Factors to consider for Oracle database deployment
A public cloud provides many choices for compute and storage, and using the correct type of compute instance and storage engine is a good place to start for database deployment. You should also select compute and storage configurations that are optimized for Oracle databases.
The following sections describe the key considerations when deploying Oracle database in an AWS public cloud on an EC2 instance with FSx storage.
Selecting the right VM size is important for optimal performance of a relational database in a public cloud. For better performance, NetApp recommends using an EC2 M5 Series instance for Oracle deployment, which is optimized for database workloads. The same instance type is also used to power a RDS instance for Oracle by AWS.
Choose the correct vCPU and RAM combination based on workload characteristics.
Add swap space to a VM. The default EC2 instance deployment does not create a swap space, which is not optimal for a database.
Storage layout and settings
NetApp recommends the following storage layout:
For NFS storage, the recommended volume layout is three volumes: one for the Oracle binary; one for Oracle data and a duplicate control file; and one for the Oracle active log, archived log, and control file.
For iSCSI storage, the recommended volume layout is three volumes: one for the Oracle binary; one for Oracle data and a duplicate control file; and one for the Oracle active log, archived log, and control file. However, each data and log volume ideally should contain four LUNs. The LUNs are ideally balanced on the HA cluster nodes.
For storage IOPS and throughput, you can choose the threshold for provisioned IOPS and throughput for the FSx storage cluster, and these parameters can be adjusted on the fly anytime the workload changes.

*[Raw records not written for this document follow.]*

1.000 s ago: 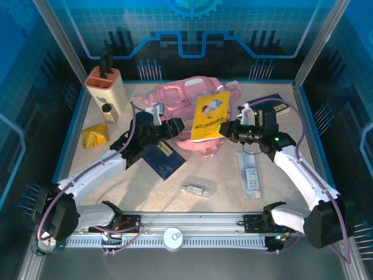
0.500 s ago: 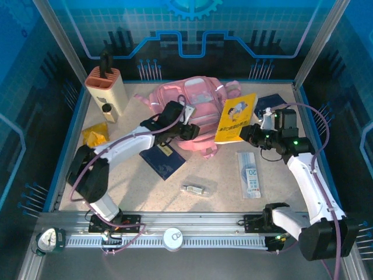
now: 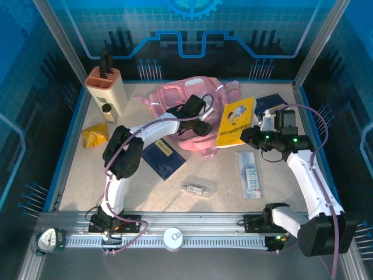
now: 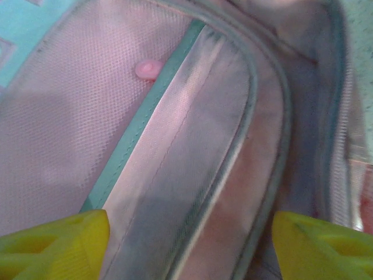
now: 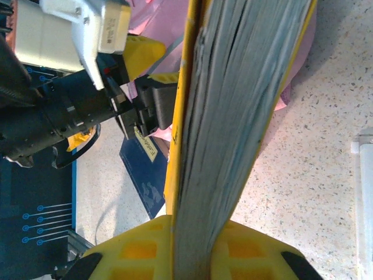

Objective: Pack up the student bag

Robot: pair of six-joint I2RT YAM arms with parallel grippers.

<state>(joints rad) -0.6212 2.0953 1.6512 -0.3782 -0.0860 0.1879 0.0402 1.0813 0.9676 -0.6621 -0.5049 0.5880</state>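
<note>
far left: beige holder (image 3: pixel 105 87) upright by the back corner. small yellow packet (image 3: pixel 94 135) flat on the table (image 3: pixel 221 169) in front of it, well apart from the bag.

left of centre: dark blue booklet (image 3: pixel 163 158) flat on the table, just on the near side of the student bag (image 3: pixel 172 96).

centre: student bag lying at the back middle of the table, pink, slumped. left gripper (image 3: pixel 204 127) low over its near right part. from the left wrist, fingers (image 4: pixel 52 242) spread wide, released, nothing between them, just zip edge and mesh lining close below. small wrapped item (image 3: pixel 194 188) loose on the table nearer the bases.

right of centre: yellow book (image 3: pixel 235 119) standing on edge just beside the bag's right side, outside it. right gripper (image 3: pixel 245 135) clenched on the book's lower edge, pages squeezed between the pads.

right: long clear packet (image 3: pixel 250 174) flat on the table. dark blue book (image 3: pixel 273 104) at back right, partly behind the arm.

progress, as a judgement: early. book lifted but not yet in. bag contents hidden, cannot tell. apparently left: book into the opening, then the loose items.
</note>
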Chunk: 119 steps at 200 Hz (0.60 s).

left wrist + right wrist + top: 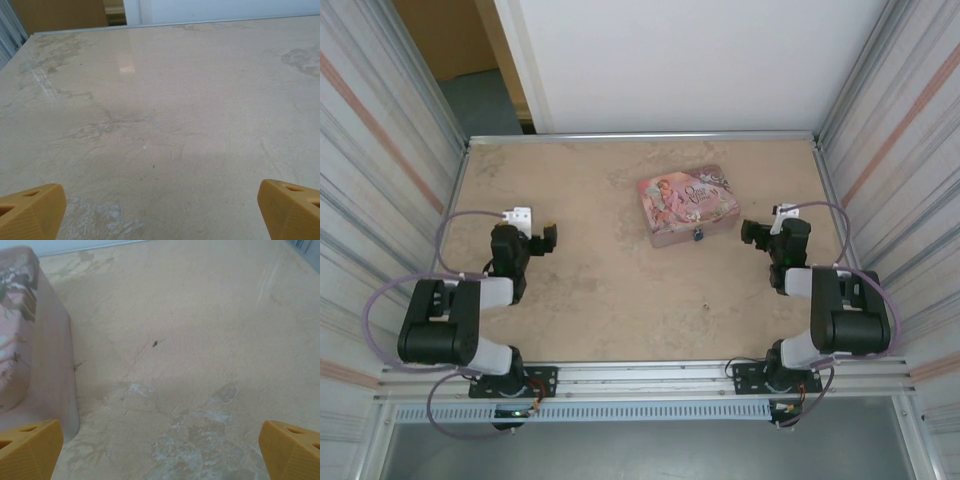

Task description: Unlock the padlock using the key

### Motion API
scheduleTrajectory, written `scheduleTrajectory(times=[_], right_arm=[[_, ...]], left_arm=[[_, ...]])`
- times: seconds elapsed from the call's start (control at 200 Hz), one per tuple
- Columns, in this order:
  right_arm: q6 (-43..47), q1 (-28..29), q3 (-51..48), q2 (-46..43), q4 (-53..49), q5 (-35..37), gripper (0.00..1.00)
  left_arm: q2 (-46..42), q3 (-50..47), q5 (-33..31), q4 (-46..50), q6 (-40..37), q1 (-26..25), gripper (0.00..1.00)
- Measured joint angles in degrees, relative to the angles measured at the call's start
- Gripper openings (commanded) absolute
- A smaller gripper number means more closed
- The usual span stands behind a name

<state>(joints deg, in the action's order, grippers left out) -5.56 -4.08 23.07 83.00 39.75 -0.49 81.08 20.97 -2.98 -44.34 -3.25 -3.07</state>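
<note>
The padlock (698,235), a tiny blue-bodied lock whose thin silvery shackle is too small to make out, sits against the near side of a pink illustrated rectangular tin (687,205). Both are right of the middle of the beige stone-patterned table (590,300), closer to its far edge than its near one.

Seen from above, left to right: the left gripper (546,240), black, on a black and white arm, is near the table's left edge. It points toward the middle and is well apart from the tin. Its wrist view shows its yellow fingertips (30,210) spread wide over bare table, with nothing between them.

Next comes the tin, with the padlock on its near face.

The right gripper (752,232) is just beside the tin's right end, near the padlock but touching neither. In its wrist view its yellow fingertips (30,445) are also spread wide and empty, and the tin's side wall (50,365) stands at the left.

Where the key lies cannot be told. The task appears to be at its very start, with nothing grasped. The next move likely calls for finding and picking up the key while one gripper steadies the padlock. The right gripper is the nearer to it.
</note>
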Motion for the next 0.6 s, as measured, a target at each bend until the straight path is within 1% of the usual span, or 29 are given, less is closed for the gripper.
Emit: scheduleTrajectory(times=[0.155,0.291,0.426,0.596], right_arm=[[-1.75,-1.53,0.09,-9.35,-5.7,-0.63,0.99],[-4.48,-2.16,2.01,-18.29,-15.15,-0.98,0.99],[-7.76,-3.19,7.32,-23.5,-26.51,-4.04,0.99],[-12.07,-5.53,13.44,-24.2,-38.34,-11.69,0.99]], left_arm=[[-8.52,0.17,-1.25,4.72,-0.61,-1.57,0.99],[-16.2,3.23,-1.97,14.88,1.11,-2.71,0.99],[-22.32,9.38,-1.9,27.17,8.15,-2.69,0.99],[-25.92,13.66,3.26,38.29,18.08,-2.69,0.99]])
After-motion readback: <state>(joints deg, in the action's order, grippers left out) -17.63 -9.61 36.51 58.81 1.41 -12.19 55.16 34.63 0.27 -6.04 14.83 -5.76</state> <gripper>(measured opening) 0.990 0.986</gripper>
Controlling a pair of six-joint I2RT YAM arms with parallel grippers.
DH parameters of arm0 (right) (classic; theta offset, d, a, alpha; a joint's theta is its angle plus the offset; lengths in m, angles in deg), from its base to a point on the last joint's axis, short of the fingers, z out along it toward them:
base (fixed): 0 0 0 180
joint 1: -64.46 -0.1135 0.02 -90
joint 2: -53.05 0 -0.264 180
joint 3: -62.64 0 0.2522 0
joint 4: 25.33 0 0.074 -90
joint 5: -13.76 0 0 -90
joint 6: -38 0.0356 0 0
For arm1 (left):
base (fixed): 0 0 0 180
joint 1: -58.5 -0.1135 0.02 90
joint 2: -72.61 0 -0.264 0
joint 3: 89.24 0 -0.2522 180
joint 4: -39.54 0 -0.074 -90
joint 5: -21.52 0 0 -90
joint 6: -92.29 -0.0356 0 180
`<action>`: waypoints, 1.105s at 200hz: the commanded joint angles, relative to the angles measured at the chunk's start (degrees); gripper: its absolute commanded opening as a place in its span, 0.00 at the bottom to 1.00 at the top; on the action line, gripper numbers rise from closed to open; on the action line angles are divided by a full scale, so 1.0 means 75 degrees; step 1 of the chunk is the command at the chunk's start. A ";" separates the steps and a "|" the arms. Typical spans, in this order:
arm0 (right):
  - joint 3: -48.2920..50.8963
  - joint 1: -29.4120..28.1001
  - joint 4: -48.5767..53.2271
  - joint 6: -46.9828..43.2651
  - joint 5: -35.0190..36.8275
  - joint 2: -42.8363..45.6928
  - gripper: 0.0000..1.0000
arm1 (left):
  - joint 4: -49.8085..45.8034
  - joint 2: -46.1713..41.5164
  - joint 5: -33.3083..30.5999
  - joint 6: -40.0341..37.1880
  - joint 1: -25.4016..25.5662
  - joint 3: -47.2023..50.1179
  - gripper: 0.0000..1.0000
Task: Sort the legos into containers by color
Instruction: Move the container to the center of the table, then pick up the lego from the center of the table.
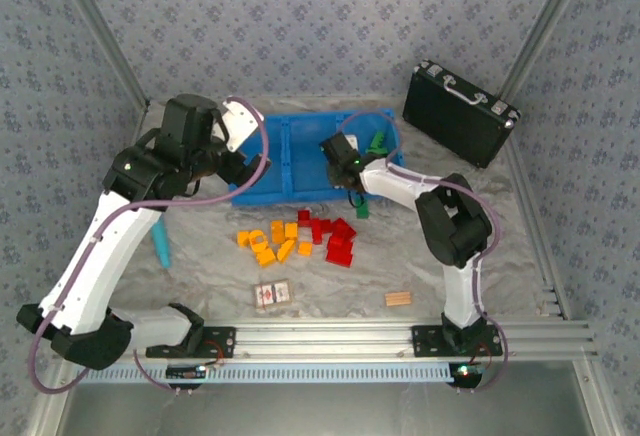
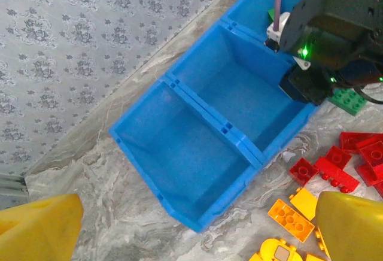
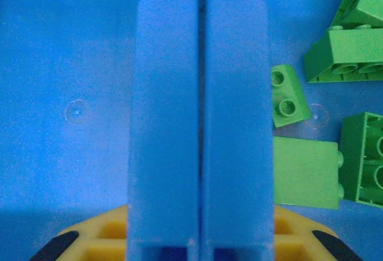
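The blue dividing wall (image 3: 200,123) between two of the containers is right up against my right wrist, a twin ridge running straight away from me. My right claw (image 3: 197,243) is drawn narrow, with a yellow finger (image 3: 96,237) close on either side of that ridge, so I judge I am pinching the wall and not a brick. The green legos (image 3: 302,171) lie on the floor of the compartment to the right of the wall. From above, that is the right-hand bay of the blue tray (image 1: 270,171).

The orange legos (image 1: 268,246) and red legos (image 1: 335,241) are loose on the table near the tray. One green brick (image 1: 361,210) sits just at the tray's near rim.

My left claw (image 2: 194,225) hangs wide open over the tray's near left corner and holds nothing.

To do this step well, I should let go of the wall fully before lifting. Then I should rise straight up so the tray is not dragged, and come down on the stray green brick squarely across its short sides. I also need to keep well apart from my left arm.
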 commanded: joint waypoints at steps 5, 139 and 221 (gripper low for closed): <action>0.0017 -0.0228 0.1657 -0.0264 0.1004 0.0466 0.64 | 0.0132 -0.0251 -0.0013 -0.0108 0.0036 0.0027 1.00; 0.3187 -0.0603 0.1691 0.1481 -0.0369 0.3236 0.45 | 0.0282 -0.0585 0.0033 -0.0366 0.0134 0.0324 1.00; 0.2587 0.0051 0.0326 0.0519 -0.0987 0.1631 0.69 | 0.0099 -0.0268 -0.0073 -0.0389 0.0141 0.0072 1.00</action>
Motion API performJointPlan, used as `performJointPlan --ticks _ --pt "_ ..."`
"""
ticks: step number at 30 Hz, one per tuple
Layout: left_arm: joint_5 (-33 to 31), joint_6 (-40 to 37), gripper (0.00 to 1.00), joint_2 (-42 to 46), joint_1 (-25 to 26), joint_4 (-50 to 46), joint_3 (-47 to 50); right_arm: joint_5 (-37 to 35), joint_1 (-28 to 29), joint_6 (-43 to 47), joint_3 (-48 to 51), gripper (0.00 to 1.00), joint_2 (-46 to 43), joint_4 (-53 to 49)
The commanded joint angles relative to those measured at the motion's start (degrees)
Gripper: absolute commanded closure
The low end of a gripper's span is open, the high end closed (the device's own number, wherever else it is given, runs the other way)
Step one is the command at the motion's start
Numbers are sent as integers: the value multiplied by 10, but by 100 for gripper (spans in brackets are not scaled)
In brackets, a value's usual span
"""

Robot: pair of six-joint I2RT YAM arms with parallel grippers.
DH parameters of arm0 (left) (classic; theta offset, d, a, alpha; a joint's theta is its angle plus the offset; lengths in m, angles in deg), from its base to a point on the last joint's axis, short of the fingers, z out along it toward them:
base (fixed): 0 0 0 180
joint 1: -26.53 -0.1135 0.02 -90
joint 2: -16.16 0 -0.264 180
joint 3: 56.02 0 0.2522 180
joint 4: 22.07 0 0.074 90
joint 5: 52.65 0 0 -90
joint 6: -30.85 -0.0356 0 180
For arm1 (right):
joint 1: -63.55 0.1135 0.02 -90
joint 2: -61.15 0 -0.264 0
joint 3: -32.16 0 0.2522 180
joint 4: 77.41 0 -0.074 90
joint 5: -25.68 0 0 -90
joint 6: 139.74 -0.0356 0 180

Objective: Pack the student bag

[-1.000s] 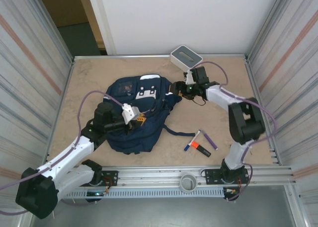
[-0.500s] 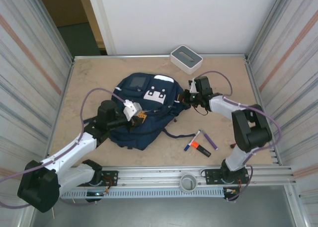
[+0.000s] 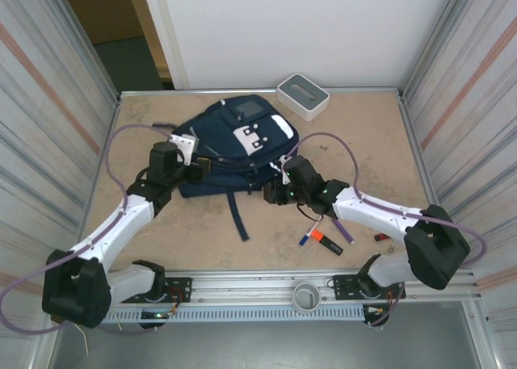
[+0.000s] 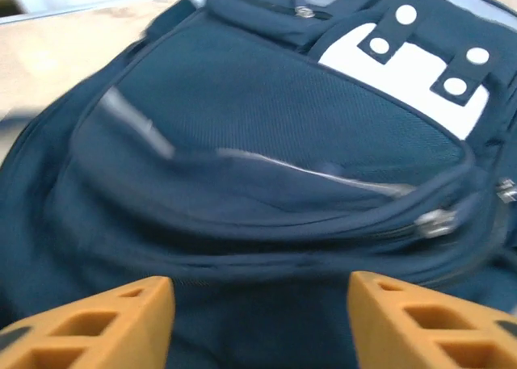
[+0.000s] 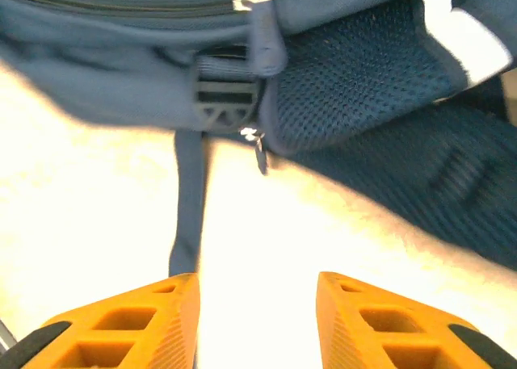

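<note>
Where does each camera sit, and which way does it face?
Top external: above and behind, looking down on the table and student bag; both arms show.
Left wrist: close up, facing the bag's front; left gripper shows.
Right wrist: low, facing the bag's zipped edge; right gripper shows.
All three share the bag.

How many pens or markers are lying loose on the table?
3, clustered right of the student bag: a blue-capped marker, a purple pen, an orange highlighter. Others may be hidden.
</note>
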Motion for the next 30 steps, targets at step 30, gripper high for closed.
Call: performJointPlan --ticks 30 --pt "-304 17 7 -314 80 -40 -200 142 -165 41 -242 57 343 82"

The auto IOPS setting is three IOPS per GiB of allocated storage capacity or user defined storage up to 80,000.
The throughput level is incremented as follow: 128, 256, 512, 1024, 2045 MBps.
Review the Amazon FSx for NetApp ONTAP performance documentation when sizing throughput and IOPS.
Linux, the most common operating system, includes native NFS capabilities. Oracle offers the direct NFS (dNFS) client natively integrated into Oracle. Oracle has supported NFSv3 for over 20 years. dNFS is supported with NFSv3 with all versions of Oracle. NFSv4 is supported with all OS’s that follow the NFSv4 standard. dNFS support for NFSv4 requires Oracle 18.104.22.168 or higher. NFSv4.1 requires specific OS support. Consult the NetApp Interoperability Matrix Tool (IMT) for supported OS’s. dNFS support for NFSv4.1 requires Oracle version 22.214.171.124 or higher.
Automated Oracle deployment using the NetApp automation toolkit automatically configures dNFS on NFSv3.
Other factors to consider:
TCP slot tables are the NFS equivalent of host-bus-adapter (HBA) queue depth. These tables control the number of NFS operations that can be outstanding at any one time. The default value is usually 16, which is far too low for optimum performance. The opposite problem occurs on newer Linux kernels, which can automatically increase the TCP slot table limit to a level that saturates the NFS server with requests.
For optimum performance and to prevent performance problems, adjust the kernel parameters that control the TCP slot tables to 128.
sysctl -a | grep tcp.*.slot_table
The following table provides recommended NFS mount options for Linux NFSv3 - single instance.
|Before using dNFS, verify that the patches described in Oracle Doc 1495104.1 are installed. The NetApp Support matrix for NFSv3 and NFSv4 do not include specific operating systems. All OSs that obey the RFC are supported. When searching the online IMT for NFSv3 or NFSv4 support, do not select a specific OS because no matches will be displayed. All OSs are implicitly supported by the general policy.|
As indicated in the solution architecture, HA is built on storage-level replication. Therefore, the startup and availability of Oracle is contingent on how quickly the compute and storage can be brought up and recovered. See the following key factors:
Have a standby compute instance ready and synced up with the primary through Ansible parallel update to both hosts.
Replicate the binary volume from the primary for standby purposes so that you do not need to install Oracle at the last minute and figure out what needs to be installed and patched.
Replication frequency dictates how fast the Oracle database can be recovered to make service available. There is a trade off between the replication frequency and storage consumption.
Leverage automation to make recovery and switch over to standby quick and free of human error. NetApp provides an automation toolkit for this purpose.